What I mean by "no simple way" is that there is no way that I can think of that would work for a reasonable situation[1]. There are ways, like you have mentioned, using _msize(), but that ONLY works for malloc-created memory blocks, nothing else, and it requires that you have the original memory allocation [at least the MSDN info doesn't say otherwise], so the following code wouldn't work:
Code:
void func(int *p, int index)
{
if (index >= _msize(p) / sizeof(int)) { exit with error };
... use p[index]
}
int main()
{
int *block;
block = malloc(sizeof(int) * 40);
func(&p[20], 10);
return 0;
}
Yes, malloc commonly allocates "a little bit extra", something like this would implement malloc and _msize, for example:
Code:
void *malloc(size_t size)
{
struct mdata *p;
size_t sz = size + sizeof(struct mdata);
p = low_level_allocation(sz);
p->size = size;
// perhaps other data to be filled in...
return (void*)&p[1];
}
size_t _msize(void *pp)
{
struct mdata *p = ((struct mdata *)pp)[-1]; // Not portable
return p->size;
}
[1]If you have access to OS-internal data, then you could potentially check if something would cause a memory violation, but just knowing that doesn't mean that it's correct to access the memory - for example, if we are in a call-stack with 15 calls, using an average of 100 bytes, this would be "valid memory access":
Code:
void func()
{
int a[5];
a[300] = 7;
}
It may well crash the system when some function about 12 levels below is returning, but it would not be detectable by checking if the memory is valid.

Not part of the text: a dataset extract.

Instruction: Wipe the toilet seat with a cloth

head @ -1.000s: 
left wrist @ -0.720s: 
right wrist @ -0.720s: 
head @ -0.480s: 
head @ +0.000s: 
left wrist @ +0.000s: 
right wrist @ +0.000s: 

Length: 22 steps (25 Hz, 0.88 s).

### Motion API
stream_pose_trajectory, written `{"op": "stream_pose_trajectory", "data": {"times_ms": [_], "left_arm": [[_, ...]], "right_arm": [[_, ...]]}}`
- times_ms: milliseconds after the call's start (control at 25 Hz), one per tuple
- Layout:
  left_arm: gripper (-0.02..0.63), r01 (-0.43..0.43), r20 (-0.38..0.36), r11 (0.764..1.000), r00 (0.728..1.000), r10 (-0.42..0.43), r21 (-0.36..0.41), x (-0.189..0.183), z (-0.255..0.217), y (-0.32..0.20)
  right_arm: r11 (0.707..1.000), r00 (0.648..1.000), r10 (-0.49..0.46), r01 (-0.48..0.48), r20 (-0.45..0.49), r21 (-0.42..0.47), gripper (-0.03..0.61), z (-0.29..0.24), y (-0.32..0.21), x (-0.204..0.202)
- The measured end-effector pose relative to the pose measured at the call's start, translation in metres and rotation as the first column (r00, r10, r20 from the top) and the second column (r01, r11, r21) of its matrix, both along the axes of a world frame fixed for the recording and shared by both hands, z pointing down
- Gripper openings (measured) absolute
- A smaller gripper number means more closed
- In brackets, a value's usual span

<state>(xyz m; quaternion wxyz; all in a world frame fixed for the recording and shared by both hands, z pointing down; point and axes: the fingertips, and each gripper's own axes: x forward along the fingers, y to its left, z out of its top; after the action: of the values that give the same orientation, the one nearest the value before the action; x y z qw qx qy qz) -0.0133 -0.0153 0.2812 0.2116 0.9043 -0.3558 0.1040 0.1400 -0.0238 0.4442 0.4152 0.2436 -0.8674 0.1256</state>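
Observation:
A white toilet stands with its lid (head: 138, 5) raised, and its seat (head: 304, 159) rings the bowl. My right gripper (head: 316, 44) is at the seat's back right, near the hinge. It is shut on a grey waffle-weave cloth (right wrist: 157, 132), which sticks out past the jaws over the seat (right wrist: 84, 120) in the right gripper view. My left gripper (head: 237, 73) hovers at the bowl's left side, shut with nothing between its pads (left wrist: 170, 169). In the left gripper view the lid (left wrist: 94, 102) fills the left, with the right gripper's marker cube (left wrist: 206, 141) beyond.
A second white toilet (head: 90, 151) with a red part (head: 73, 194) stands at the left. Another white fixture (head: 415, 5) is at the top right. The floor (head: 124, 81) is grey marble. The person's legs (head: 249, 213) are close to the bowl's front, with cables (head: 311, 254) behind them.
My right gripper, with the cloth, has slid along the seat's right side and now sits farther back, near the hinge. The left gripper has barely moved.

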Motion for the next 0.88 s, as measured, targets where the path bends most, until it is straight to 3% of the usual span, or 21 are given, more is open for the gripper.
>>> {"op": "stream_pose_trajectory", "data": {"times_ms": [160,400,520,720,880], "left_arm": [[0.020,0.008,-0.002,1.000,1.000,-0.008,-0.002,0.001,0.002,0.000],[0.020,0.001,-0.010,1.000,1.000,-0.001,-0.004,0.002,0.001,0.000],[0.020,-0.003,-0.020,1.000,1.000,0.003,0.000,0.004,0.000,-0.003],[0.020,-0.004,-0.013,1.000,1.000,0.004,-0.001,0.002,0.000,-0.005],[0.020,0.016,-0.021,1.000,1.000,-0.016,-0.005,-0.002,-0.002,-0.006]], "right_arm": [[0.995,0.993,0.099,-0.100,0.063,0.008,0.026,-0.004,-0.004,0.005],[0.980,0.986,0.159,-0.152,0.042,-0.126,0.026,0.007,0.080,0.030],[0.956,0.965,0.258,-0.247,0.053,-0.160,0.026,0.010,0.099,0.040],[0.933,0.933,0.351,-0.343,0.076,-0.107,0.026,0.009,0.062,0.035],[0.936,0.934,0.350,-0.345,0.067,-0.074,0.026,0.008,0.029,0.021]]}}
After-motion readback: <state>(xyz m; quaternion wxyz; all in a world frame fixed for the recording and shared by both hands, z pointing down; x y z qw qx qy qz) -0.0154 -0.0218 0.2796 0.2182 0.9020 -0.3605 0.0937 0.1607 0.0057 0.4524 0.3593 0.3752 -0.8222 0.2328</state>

The only other way to solve this problem, which is how for example Pascal compilers often do range checking, is to pass the size of the data implicitly from one function to the next, and checking against the size for every access. But this is slow if it has to be done every function call and every access - and it relies on the compiler to pass sizes of arrays properly.